NIE ULEGAĆ STEREOTYPOM
Są pewne reguły, według których można poruszać się w śledztwie, jest doświadczenie, które wiele podpowiada, ale nie wolno ulegać stereotypom. Doświadczeni śledczy powtarzają młodszym kolegom, że nie ma uniwersalnych wzorów rozwiązywania kryminalnych zagadek. Takie samo zachowanie nie zawsze oznacza to samo, jak wskazuje przykład podawany przez prof. Kępińskiego, że płacz na pogrzebie nie musi oznaczać żalu za daną osobą, może wyrażać także zupełnie inne emocje. Trzeba więc ustalić, co jest jego przyczyną. Czyli szukać prawdy, a nie ulegać pozorom.
– Stosowanie schematów to chodzenie utartymi ścieżkami, które zabija nowatorstwo – mówi Bogdan Michalec.
Żyje swoją pracą od ponad 25 lat, wydawałoby się, że wie o niej wszystko, a on do każdej sprawy podchodzi, jakby uczył się od nowa. Studiuje podręczniki psychologii i psychiatrii, czyta filozofów, bliska jest mu teoria synchroniczności Carla Junga, która mówi, że tzw. przypadek jest elementem całego cyklu zdarzeń. Jest ciągłym poszukiwaczem, niespokojnym duchem, który nie boi się nieszablonowych decyzji i opiera się nie tylko na naukach ścisłych. Uważa, tak jak prof. Tadeusz Hanausek, że proces oparty wyłącznie na śladach kryminalistycznych jest procesem poszlakowym.

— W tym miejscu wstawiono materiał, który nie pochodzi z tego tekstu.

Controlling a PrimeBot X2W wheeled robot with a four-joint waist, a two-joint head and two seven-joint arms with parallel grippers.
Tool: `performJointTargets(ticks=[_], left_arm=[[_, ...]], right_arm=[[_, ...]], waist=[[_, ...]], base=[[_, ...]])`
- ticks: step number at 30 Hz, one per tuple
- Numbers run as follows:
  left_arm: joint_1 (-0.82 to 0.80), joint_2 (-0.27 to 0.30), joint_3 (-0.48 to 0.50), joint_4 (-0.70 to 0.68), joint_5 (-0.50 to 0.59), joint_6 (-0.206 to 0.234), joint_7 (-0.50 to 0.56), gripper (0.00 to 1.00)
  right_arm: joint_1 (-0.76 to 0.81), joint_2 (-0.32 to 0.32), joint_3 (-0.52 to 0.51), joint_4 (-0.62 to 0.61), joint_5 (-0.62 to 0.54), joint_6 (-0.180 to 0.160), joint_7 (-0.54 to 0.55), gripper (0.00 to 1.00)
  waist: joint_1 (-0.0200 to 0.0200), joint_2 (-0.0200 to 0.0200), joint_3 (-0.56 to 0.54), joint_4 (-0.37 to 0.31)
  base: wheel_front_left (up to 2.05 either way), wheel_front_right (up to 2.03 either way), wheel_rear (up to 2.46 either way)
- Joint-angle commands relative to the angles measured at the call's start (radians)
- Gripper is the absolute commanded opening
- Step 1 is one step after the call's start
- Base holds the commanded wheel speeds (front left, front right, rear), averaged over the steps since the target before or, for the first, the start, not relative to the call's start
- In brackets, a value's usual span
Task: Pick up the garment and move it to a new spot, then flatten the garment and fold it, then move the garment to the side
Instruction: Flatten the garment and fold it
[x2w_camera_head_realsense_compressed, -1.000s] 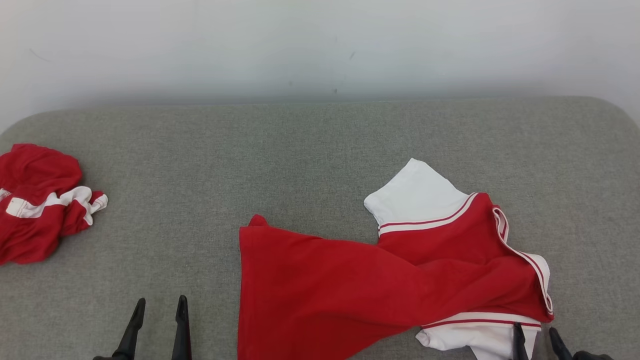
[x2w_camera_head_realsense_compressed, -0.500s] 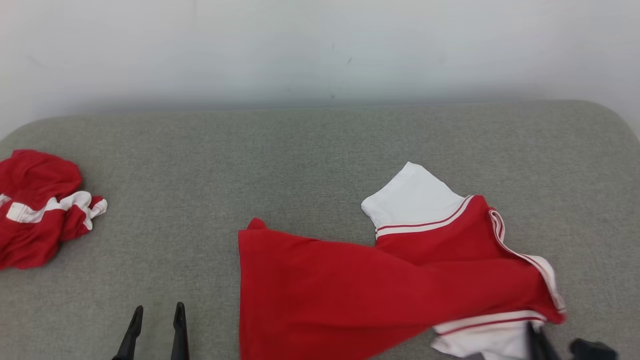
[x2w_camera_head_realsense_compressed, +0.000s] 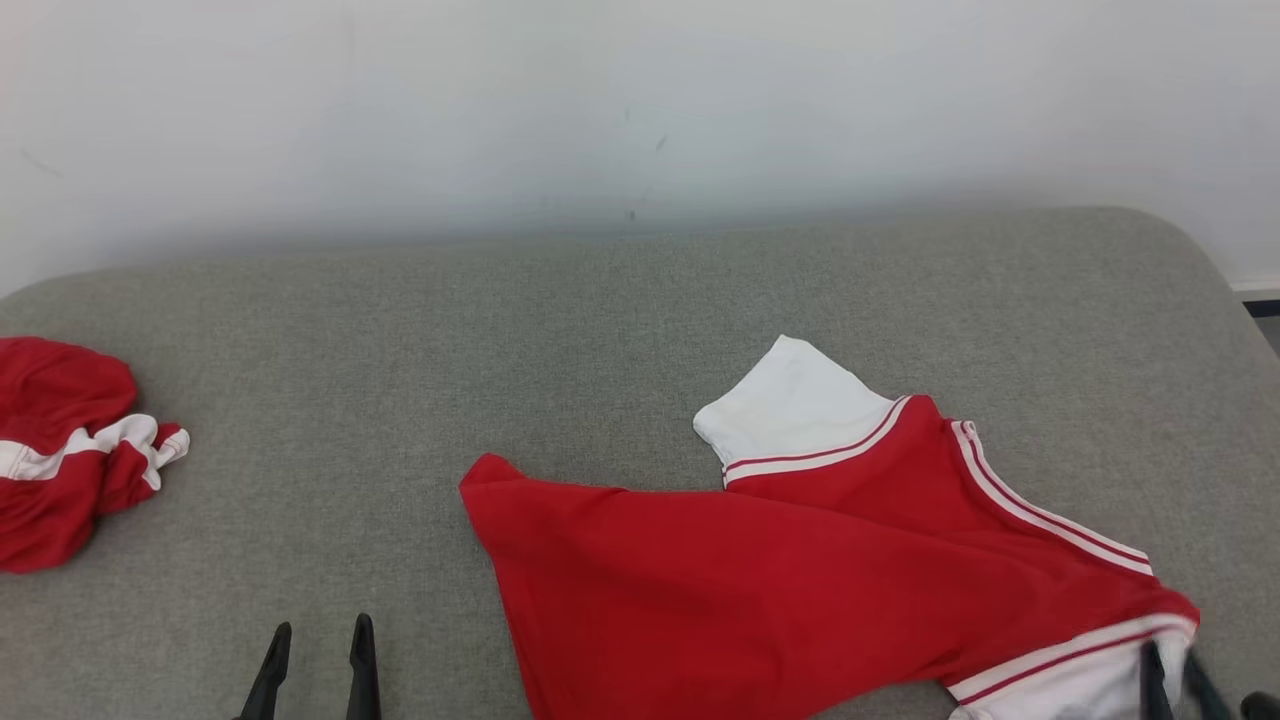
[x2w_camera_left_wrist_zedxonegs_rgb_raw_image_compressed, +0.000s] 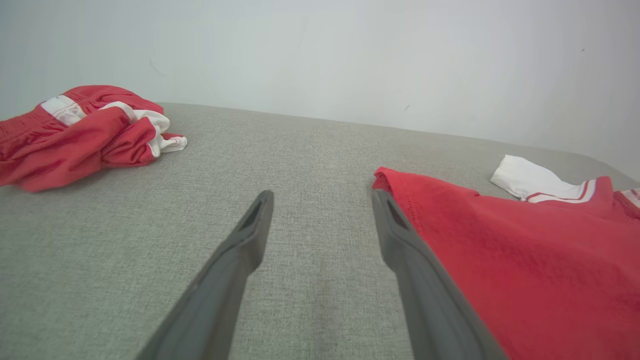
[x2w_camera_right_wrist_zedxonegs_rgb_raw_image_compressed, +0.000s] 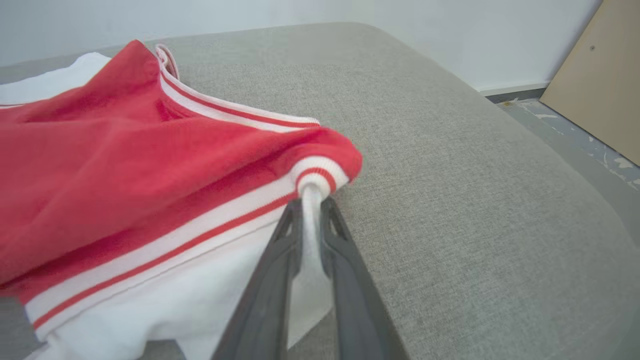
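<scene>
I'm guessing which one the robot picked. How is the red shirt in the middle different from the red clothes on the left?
The shirt lies spread out wide; the heap is scrunched into a ball. The right end effector is shut on the shirt's white sleeve; nothing touches the heap. Both are red with white trim and lie on the grey cushion.
</scene>
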Motion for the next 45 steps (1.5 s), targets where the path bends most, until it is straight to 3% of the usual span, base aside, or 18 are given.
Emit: performJointTargets(ticks=[1,7,15,29,44,45], left_arm=[[0.016,-0.001,-0.004,0.006,-0.005,0.001,-0.003,1.00],[0.026,-0.001,-0.006,0.003,-0.002,0.001,-0.003,1.00],[0.023,-0.001,-0.061,0.008,0.009,0.001,-0.004,1.00],[-0.082,0.000,-0.311,0.180,-0.075,0.001,-0.004,1.00],[-0.250,0.001,-0.461,0.487,-0.192,0.001,-0.003,1.00],[-0.261,0.000,-0.470,0.499,-0.199,0.001,-0.003,0.85]], right_arm=[[0.013,-0.012,-0.003,-0.041,-0.004,-0.003,-0.001,1.00],[0.051,0.017,-0.018,-0.249,-0.048,-0.003,-0.001,1.00],[0.043,0.061,0.042,-0.353,-0.056,-0.003,0.000,1.00],[-0.007,0.113,0.270,-0.307,-0.035,-0.003,0.000,1.00],[-0.055,0.126,0.314,-0.265,-0.017,-0.003,0.000,1.00],[-0.059,0.126,0.314,-0.266,-0.016,-0.003,0.000,1.00]], waist=[[0.0000,0.0000,-0.006,0.002],[0.0000,0.0000,-0.016,0.011],[0.0000,0.0000,-0.015,0.022],[0.0000,0.0000,0.012,0.030],[0.0000,0.0000,0.035,0.006],[0.0000,0.0000,0.037,0.005]], base=[[0.00,0.00,0.00],[0.00,0.00,0.00],[0.00,0.00,0.00],[0.00,0.00,0.00],[0.00,0.00,0.00],[0.00,0.00,0.00]])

Policjanci z krakowskiego Archiwum X rozwiązali dotychczas ponad 20 niewykrytych wcześniej spraw. Pracują nad 6 kolejnymi, na swoją kolej czeka kilkanaście następnych. Pracują zespołowo, bo bardzo ważna jest „burza mózgów” przy tworzeniu lub weryfikowaniu hipotez. I są optymistami. Uważają, że nie ma spraw beznadziejnych, bo nie ma zbrodni doskonałej.